Project: NBA Player of the Week
Our dataset is a combination of the following datasets with regards to NBA:
NBA Player of the Week (1985 - 2019)
https://www.kaggle.com/jacobbaruch/nba-player-of-the-week
1,187 Rows, 14 Columns
NBA Player Salary from basketball-reference.com (1991 - 2017)
https://www.kaggle.com/whitefero/nba-player-salary-19902017
11,837 Rows, 7 Columns
NBA Player Salary from basketball-reference.com (2018 - 2019)
https://web.archive.org/web/20181002194236/www.basketball-reference.com/contracts/players.html
578 Rows, 11 Columns
NBA Player Statistics (1985 - 2019)
https://www.basketball-reference.com/leagues/
18,480 Rows, 30 Columns
NBA Yearly Summary (1985 - 2019)
https://www.basketball-reference.com/leagues/
35 Rows, 8 Columns
Combining the aforementioned datasets, we created a dataset in which, each row is an NBA player per season, and each column is a statistic of the player. We filtered the rows so that only the players who have both statistics and salary data for that particular season are included.
There are 9,003 Rows and 38 Columns in the dataset.

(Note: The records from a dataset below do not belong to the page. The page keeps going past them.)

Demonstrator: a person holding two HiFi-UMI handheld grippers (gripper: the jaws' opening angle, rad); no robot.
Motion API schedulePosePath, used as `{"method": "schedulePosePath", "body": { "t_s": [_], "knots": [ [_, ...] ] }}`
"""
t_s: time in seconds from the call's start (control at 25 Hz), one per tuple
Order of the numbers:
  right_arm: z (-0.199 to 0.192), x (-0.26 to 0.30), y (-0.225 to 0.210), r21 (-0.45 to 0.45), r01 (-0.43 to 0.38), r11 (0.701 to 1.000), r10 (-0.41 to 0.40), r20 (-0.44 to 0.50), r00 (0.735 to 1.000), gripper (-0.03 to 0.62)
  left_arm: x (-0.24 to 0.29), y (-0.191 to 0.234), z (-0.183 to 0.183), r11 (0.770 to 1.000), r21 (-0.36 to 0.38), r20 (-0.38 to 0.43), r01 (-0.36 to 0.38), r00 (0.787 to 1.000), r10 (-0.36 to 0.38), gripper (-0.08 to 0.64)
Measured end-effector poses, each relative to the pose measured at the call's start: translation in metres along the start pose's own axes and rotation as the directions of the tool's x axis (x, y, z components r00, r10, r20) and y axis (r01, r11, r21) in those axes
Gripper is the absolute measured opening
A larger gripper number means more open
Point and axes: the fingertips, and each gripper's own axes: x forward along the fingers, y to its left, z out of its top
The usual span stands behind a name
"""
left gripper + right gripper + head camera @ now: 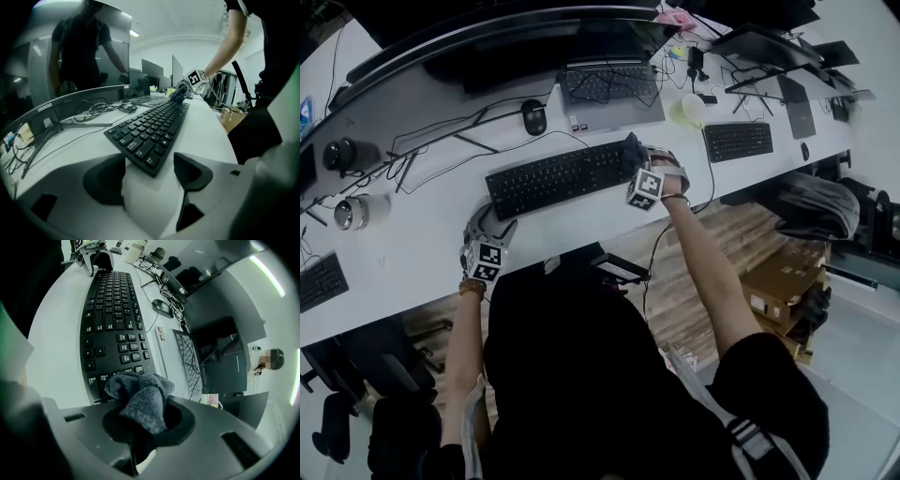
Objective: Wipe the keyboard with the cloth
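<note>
The black keyboard (558,175) lies slanted on the white desk (412,253). At its right end my right gripper (636,155) is shut on a dark grey cloth (140,397), and the bunched cloth rests on the end keys (110,319). The left gripper view shows that cloth (178,95) at the keyboard's far end. My left gripper (492,225) sits low on the desk at the keyboard's left front corner. Its jaws stand wide open, with the corner (150,161) just ahead of the gap (149,176) and neither pad touching it.
Behind the keyboard are a mouse (534,117), an open laptop (609,89), loose cables (441,136) and a wide curved monitor (487,47). A second keyboard (738,141) and a pale cup (692,110) lie to the right. The desk's front edge runs just below my left gripper.
</note>
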Motion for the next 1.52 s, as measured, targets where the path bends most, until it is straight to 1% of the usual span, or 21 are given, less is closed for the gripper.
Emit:
{"method": "schedulePosePath", "body": {
  "t_s": [0.28,0.64,1.0,1.52],
  "knots": [
    [0.013,-0.002,-0.001,-0.017,0.023,1.0,-0.023,0.005,1.0,0.044,0.0,0.0,0.0,1.0,-0.002,-0.003,-0.001,1.0,0.001,0.316],
    [0.042,-0.008,0.005,-0.056,0.003,0.998,-0.001,0.042,0.999,0.041,0.0,0.0,0.001,1.0,0.002,0.002,0.0,1.0,0.0,0.314],
    [0.048,-0.01,0.007,-0.069,0.001,0.998,0.002,0.038,0.999,0.041,-0.001,0.0,0.0,1.0,-0.005,0.0,0.01,1.0,-0.01,0.314],
    [0.088,-0.017,0.016,-0.103,0.003,0.995,0.008,0.103,0.995,0.041,-0.001,0.0,0.0,1.0,-0.003,0.003,0.016,1.0,-0.016,0.314]
  ]
}}
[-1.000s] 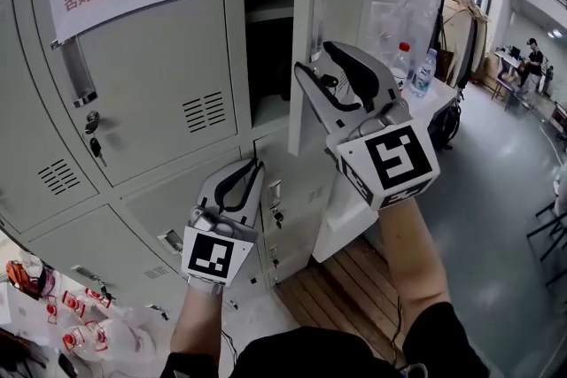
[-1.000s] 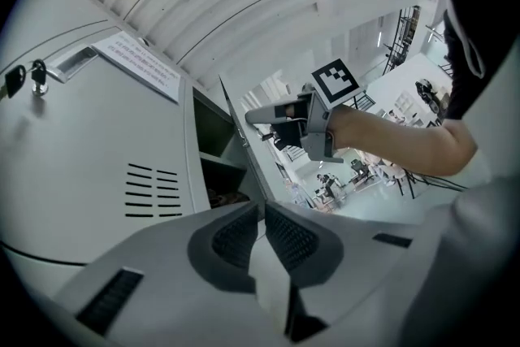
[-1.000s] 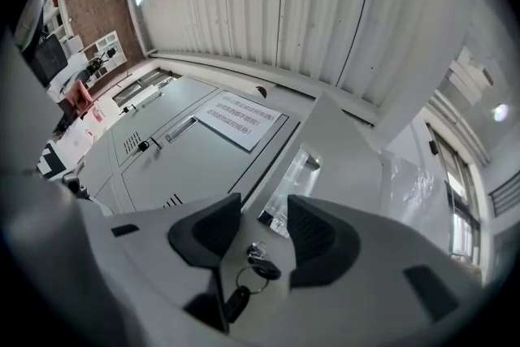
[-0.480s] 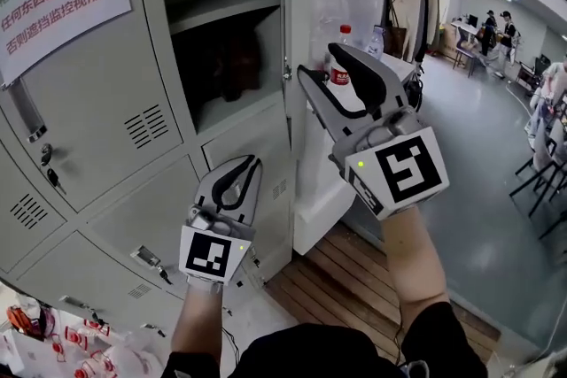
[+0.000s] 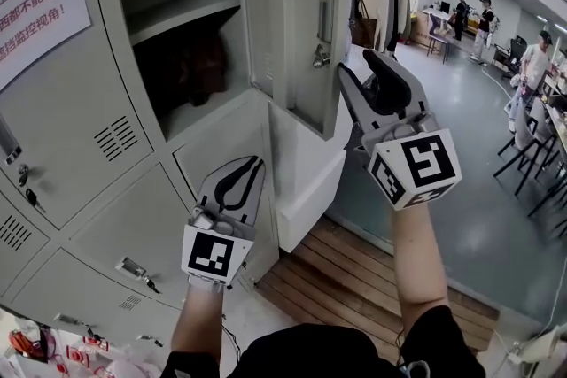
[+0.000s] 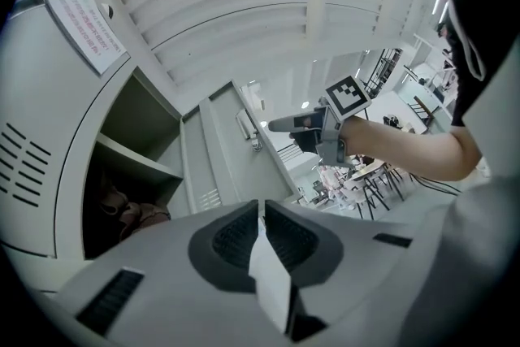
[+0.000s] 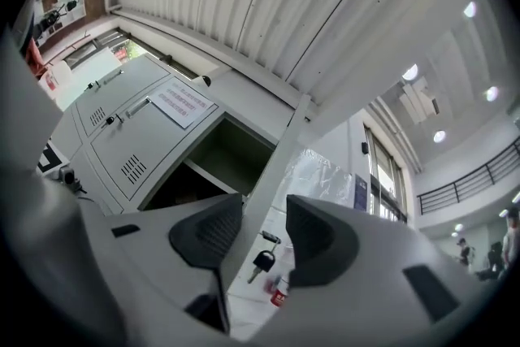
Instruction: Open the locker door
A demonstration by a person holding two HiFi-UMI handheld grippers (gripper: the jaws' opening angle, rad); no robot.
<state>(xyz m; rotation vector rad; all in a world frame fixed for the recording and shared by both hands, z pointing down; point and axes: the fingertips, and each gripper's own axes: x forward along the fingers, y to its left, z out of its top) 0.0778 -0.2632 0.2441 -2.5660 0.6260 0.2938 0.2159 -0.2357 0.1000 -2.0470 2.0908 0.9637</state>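
Clearest in right gripper view: key (image 7: 262, 262)

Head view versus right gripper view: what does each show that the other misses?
Only the head view shows the left gripper, shut, and the wooden floor. Only the right gripper view shows the ceiling lights and a red-labelled bottle. Both show the open locker door, the dark compartment behind it and the paper notice.

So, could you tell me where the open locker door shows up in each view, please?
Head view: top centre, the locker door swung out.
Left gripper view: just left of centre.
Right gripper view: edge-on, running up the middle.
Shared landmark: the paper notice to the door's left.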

Variable | Definition | Type |
---|---|---|
Year |
(e.g. 1991 means the NBA 1990 - 1991 Season) |
Numerical |
Player |
Player name | Categorical |
Variable | Definition | Type |
---|---|---|
Pos |
Player Position | Categorical |
Age |
Age of Player at the start of February 1st of that season | Numerical |
Tm |
Team of Player | Categorical |
G |
Number of games played | Numerical |
GS |
Number of games played when the game started | Numerical |
MP |
Minutes played per game | Numerical |
FG |
Field Goals per game | Numerical |
FGA |
Field Goal attempts per game | Numerical |
FG_Prct |
Field Goal percentage | Numerical |
Three_P |
3-Point Field Goals per game | Numerical |
Three_PA |
3-Point Field Goal attempts per game | Numerical |
Three_P_Prct |
3-Point Field Goal percentage | Numerical |
Two_P |
2-Point Field Goals per game | Numerical |
Two_PA |
2-Point Field Goal attempts per game | Numerical |
Two_P_Prct |
2-Point Field Goal percentage | Numerical |
ePF_Prct |
Effective Field Goal percentage | Numerical |
FT |
Free Throws per game | Numerical |
FTA |
Free Throw attempts per game | Numerical |
FTA_Prct |
Free Throw percentage | Numerical |
ORB |
Offensive Rebounds per game | Numerical |
DRB |
Defensive Rebounds per game | Numerical |
TRB |
Total Rebounds per game | Numerical |
AST |
Assists per game | Numerical |
STL |
Steals per game | Numerical |
BLK |
Blocks per game | Numerical |
TOV |
Turnovers per game | Numerical |
PF |
Personal Fouls per game | Numerical |
PTS |
Points per game | Numerical |
Potw |
Was the player named Player of the Week during the season? | Binary |
APG_Leader |
Was the player named Assists Per Game Leader during the season? | Binary |
MVP |
Was the player named Most Valuable Player during the season? | Binary |
PPG_Leader |
Was the player named Points Per Game Leader during the season? | Binary |
RPG_Leader |
Was the player named Rebounds Per Game Leader during the season? | Binary |
Rookie |
Was the player named Rookie of the Year during the season? | Binary |
WS Leader |
Was the player named Win Shares Leader during the season? | Binary |
Salary |
Player Salary | Numerical |
Using the dataset, we stemmed two main research problems:
What player statistic contributes the most to the event that the player is named Player of the Week?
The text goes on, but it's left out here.